• _Exercise brief_
For the records below, please print exactly and only the lines from the one with "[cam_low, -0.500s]" down to the one with "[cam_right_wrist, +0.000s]", both ends included, omitting the pictures.

==== Data to examine

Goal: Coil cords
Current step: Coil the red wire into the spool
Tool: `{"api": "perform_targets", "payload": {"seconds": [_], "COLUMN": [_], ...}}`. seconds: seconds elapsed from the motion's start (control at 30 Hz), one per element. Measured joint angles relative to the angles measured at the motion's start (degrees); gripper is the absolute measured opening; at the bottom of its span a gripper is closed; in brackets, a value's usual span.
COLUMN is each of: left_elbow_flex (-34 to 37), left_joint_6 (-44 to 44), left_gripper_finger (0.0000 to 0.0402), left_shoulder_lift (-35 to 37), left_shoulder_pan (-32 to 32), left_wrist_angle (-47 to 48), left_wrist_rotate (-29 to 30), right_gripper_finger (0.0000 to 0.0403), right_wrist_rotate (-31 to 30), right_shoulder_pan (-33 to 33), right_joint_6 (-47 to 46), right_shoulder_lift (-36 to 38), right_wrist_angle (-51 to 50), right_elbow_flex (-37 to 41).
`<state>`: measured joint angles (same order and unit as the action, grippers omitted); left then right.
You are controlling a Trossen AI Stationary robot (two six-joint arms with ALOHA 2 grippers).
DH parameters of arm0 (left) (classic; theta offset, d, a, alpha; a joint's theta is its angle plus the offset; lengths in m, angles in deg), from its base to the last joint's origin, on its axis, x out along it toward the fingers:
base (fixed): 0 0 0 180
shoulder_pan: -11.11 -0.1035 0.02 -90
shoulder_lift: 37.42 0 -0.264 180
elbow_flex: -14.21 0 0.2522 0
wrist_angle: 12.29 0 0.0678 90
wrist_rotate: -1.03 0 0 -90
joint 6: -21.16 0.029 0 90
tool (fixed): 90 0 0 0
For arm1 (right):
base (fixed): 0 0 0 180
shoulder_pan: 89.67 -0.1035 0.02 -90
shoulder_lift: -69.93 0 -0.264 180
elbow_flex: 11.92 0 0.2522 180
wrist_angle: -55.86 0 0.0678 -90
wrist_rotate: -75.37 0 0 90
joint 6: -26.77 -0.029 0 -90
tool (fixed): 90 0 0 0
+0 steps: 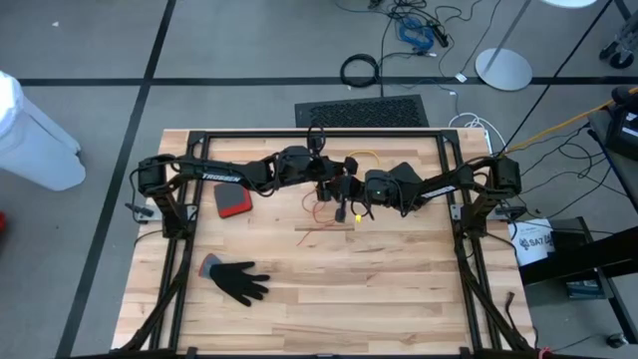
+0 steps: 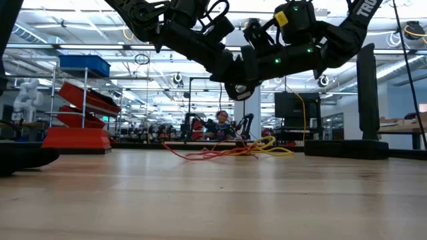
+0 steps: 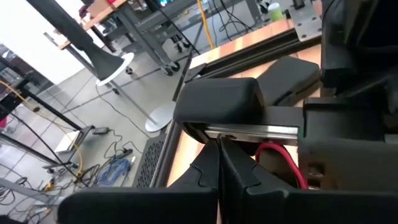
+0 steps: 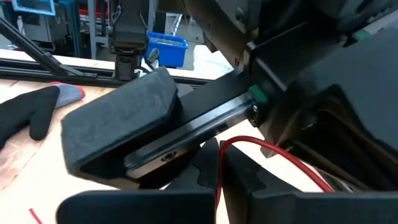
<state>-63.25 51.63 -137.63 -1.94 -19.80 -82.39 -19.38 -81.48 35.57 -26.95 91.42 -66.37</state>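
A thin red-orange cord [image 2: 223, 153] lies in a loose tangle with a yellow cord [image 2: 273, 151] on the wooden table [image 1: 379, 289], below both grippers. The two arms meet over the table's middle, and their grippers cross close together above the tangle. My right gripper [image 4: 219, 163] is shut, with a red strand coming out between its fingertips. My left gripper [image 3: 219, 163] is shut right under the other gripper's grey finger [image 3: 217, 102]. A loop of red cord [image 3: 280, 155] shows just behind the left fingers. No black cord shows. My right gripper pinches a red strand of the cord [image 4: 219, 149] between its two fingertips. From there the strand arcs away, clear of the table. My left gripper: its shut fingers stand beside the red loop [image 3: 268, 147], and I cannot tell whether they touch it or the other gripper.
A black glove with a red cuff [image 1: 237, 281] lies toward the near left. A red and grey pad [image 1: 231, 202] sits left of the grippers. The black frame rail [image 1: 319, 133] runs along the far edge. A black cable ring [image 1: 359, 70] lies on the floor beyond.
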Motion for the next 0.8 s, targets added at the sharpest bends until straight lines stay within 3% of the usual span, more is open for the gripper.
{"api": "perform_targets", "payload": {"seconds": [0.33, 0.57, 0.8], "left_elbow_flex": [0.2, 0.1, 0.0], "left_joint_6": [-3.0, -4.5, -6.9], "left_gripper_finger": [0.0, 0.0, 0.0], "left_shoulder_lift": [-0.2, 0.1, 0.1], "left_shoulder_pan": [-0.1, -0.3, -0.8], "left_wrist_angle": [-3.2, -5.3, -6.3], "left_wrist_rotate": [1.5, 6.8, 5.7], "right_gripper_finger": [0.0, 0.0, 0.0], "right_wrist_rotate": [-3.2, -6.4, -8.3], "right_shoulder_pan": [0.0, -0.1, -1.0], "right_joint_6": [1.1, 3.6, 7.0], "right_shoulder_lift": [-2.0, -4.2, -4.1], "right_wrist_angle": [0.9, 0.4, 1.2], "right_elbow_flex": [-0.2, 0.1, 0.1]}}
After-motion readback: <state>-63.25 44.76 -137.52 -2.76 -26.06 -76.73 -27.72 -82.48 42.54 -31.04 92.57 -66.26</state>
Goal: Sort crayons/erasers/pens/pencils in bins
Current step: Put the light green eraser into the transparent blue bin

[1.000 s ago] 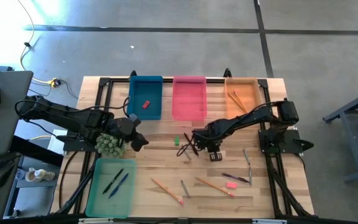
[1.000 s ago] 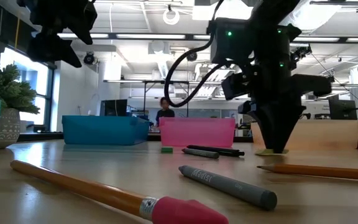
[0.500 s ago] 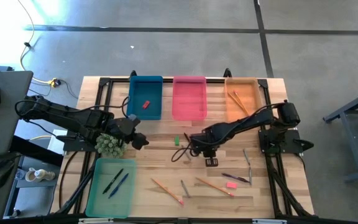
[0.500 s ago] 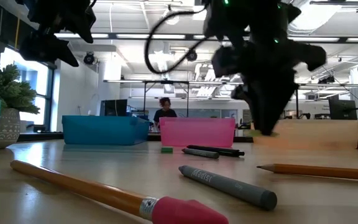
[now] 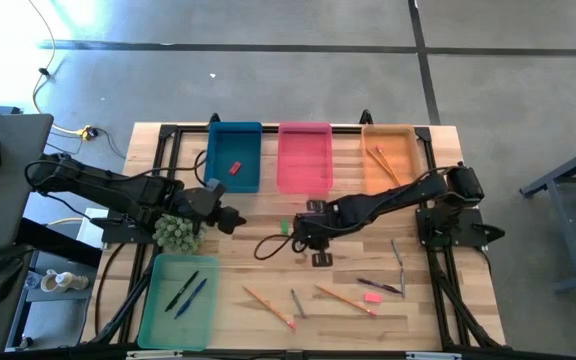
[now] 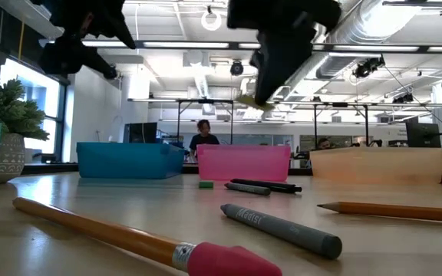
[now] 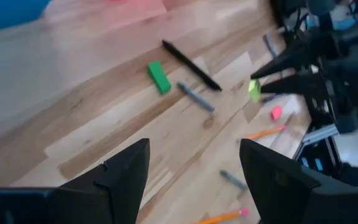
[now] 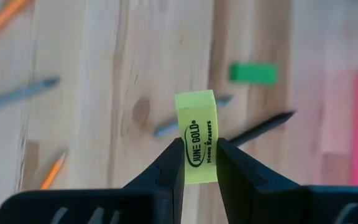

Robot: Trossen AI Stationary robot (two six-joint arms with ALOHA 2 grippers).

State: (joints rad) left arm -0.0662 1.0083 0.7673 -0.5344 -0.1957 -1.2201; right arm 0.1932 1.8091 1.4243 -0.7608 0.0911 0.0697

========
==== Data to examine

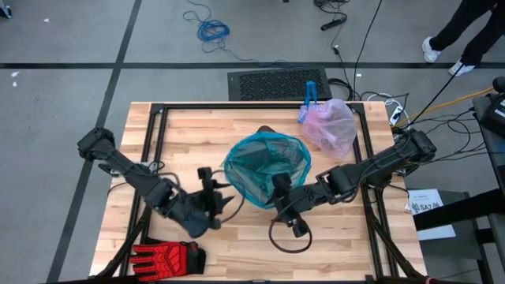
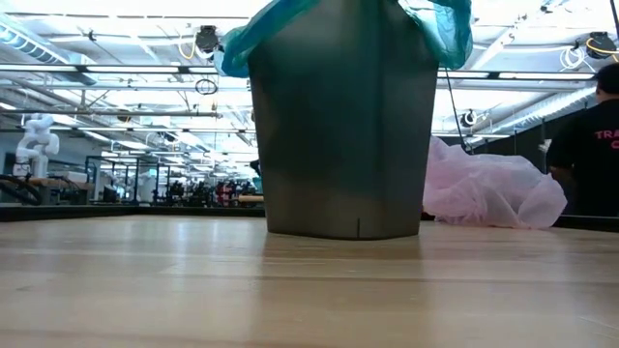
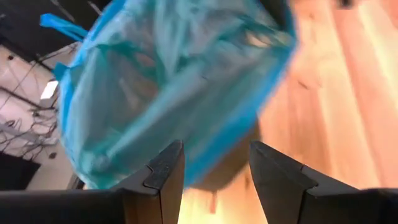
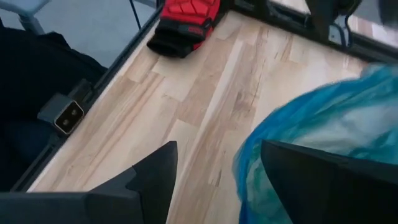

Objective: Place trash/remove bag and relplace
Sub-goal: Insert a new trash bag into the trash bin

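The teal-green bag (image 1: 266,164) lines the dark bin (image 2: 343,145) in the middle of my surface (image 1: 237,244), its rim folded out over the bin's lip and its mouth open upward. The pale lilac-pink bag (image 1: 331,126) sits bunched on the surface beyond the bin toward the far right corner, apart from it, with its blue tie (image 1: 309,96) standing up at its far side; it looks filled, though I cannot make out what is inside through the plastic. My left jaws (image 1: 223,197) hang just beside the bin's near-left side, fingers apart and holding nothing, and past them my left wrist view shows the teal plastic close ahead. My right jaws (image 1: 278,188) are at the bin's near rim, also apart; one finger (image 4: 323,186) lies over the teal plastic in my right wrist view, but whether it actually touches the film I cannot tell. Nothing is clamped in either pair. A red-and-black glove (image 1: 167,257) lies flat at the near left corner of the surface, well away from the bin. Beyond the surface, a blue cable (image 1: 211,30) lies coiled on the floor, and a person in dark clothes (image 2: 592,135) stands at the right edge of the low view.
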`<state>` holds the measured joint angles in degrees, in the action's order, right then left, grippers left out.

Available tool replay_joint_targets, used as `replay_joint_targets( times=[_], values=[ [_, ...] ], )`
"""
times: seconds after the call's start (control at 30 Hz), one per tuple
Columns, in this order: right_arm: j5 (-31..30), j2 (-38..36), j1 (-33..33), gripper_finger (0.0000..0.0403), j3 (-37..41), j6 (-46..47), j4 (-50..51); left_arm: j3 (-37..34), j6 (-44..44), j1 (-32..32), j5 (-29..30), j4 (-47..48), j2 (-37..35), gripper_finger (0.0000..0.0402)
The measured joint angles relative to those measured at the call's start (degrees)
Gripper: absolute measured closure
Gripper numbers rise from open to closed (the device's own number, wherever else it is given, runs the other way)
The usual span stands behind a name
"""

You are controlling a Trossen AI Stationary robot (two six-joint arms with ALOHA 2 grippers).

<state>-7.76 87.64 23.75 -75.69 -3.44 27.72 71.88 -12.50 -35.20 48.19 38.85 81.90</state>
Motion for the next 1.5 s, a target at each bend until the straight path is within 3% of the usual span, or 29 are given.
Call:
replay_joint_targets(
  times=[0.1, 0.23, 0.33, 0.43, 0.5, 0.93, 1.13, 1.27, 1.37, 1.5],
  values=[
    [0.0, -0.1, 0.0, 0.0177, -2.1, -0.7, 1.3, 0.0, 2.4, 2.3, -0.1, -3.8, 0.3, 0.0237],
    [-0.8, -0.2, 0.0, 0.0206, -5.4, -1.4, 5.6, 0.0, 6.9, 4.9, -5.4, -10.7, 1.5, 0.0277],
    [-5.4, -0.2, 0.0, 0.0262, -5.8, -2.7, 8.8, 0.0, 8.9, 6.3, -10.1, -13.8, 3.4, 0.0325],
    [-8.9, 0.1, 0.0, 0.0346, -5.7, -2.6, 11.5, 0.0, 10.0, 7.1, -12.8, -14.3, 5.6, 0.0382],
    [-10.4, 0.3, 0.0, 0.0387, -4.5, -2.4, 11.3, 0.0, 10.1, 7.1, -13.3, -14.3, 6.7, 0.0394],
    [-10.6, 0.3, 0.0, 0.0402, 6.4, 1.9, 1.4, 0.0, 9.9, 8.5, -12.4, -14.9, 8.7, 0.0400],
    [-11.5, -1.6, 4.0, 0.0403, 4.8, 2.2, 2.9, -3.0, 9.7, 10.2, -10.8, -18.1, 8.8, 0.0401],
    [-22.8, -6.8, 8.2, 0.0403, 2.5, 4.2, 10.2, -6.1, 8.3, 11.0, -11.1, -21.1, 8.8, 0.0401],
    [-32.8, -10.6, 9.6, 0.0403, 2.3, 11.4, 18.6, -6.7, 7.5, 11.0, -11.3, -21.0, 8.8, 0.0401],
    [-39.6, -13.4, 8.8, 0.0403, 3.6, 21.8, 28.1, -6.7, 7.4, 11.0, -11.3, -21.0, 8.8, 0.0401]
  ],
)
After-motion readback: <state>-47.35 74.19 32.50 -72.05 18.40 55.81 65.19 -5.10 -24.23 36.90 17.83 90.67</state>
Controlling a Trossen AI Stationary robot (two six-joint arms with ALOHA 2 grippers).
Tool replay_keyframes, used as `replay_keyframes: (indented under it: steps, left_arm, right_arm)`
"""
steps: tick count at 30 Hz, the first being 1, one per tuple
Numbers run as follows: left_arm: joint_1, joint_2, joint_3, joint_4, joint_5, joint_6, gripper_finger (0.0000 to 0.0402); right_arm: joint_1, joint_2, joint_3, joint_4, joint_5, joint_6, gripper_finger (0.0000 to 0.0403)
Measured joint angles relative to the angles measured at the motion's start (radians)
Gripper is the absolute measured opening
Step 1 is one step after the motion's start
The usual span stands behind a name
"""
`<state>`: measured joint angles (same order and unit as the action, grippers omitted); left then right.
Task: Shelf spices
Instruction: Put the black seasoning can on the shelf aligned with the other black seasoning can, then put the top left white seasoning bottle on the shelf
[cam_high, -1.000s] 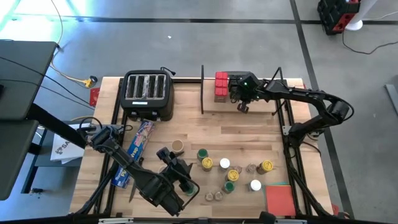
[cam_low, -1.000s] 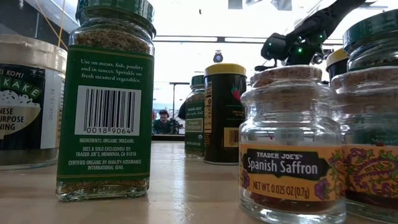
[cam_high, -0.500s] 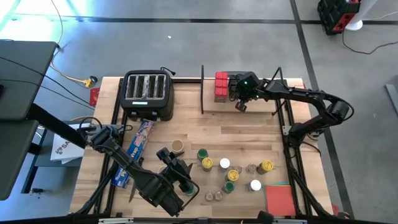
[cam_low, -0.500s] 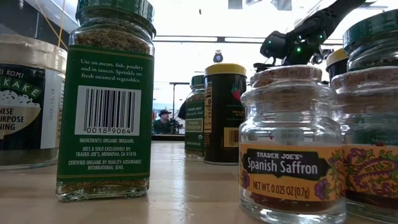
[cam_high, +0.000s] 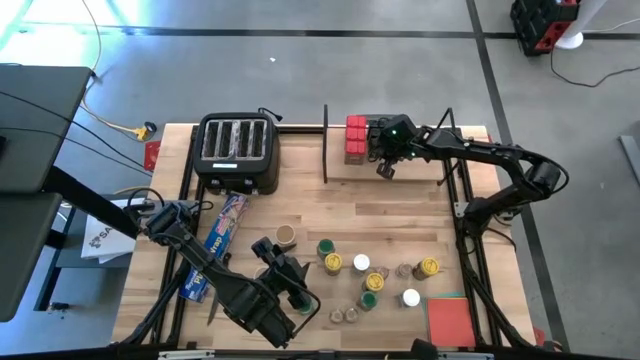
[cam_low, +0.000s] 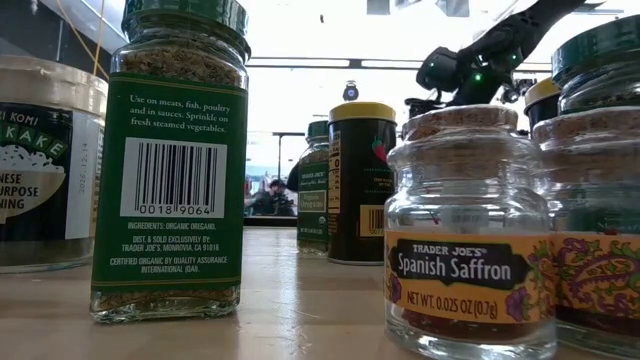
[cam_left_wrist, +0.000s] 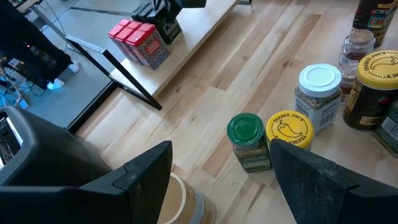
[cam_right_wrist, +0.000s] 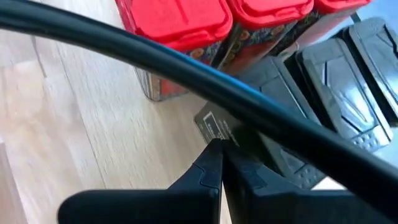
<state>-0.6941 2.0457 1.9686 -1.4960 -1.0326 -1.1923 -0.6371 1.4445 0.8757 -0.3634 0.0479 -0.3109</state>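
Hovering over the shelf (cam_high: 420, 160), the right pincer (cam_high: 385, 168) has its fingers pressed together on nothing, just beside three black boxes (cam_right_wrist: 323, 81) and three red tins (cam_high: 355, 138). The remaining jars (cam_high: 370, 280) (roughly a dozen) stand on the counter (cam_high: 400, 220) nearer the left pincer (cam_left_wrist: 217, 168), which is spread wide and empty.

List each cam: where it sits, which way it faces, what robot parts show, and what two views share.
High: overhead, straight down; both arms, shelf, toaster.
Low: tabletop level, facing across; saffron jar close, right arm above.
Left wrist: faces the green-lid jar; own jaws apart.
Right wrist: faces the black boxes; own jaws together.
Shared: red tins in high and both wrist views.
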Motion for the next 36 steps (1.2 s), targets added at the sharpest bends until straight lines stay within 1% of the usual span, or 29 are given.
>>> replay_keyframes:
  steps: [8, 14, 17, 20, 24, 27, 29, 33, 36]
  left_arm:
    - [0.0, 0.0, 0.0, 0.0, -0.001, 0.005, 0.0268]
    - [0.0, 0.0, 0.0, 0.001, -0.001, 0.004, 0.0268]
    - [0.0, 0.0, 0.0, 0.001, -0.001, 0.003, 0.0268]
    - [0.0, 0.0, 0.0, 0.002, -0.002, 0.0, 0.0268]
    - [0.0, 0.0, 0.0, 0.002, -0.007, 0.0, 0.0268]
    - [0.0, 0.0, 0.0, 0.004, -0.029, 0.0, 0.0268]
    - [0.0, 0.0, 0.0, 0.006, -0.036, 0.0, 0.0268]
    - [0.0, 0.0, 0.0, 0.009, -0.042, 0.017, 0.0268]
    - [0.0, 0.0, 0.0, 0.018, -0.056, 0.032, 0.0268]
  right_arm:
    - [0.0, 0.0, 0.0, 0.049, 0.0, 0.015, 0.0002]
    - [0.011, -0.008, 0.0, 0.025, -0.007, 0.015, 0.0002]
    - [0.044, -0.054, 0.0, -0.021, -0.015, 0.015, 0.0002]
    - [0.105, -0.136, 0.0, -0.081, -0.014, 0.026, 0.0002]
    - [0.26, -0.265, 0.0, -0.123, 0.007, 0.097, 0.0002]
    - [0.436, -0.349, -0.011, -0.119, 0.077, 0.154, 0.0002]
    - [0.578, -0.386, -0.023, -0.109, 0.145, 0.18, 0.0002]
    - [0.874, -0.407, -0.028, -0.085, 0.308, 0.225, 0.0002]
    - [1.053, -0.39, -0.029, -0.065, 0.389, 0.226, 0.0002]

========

• _Reply_
[cam_low, -0.500s] 
[cam_high, +0.000s] 
[cam_low, +0.000s] 
[cam_left_wrist, +0.000s] 
[cam_right_wrist, +0.000s] 

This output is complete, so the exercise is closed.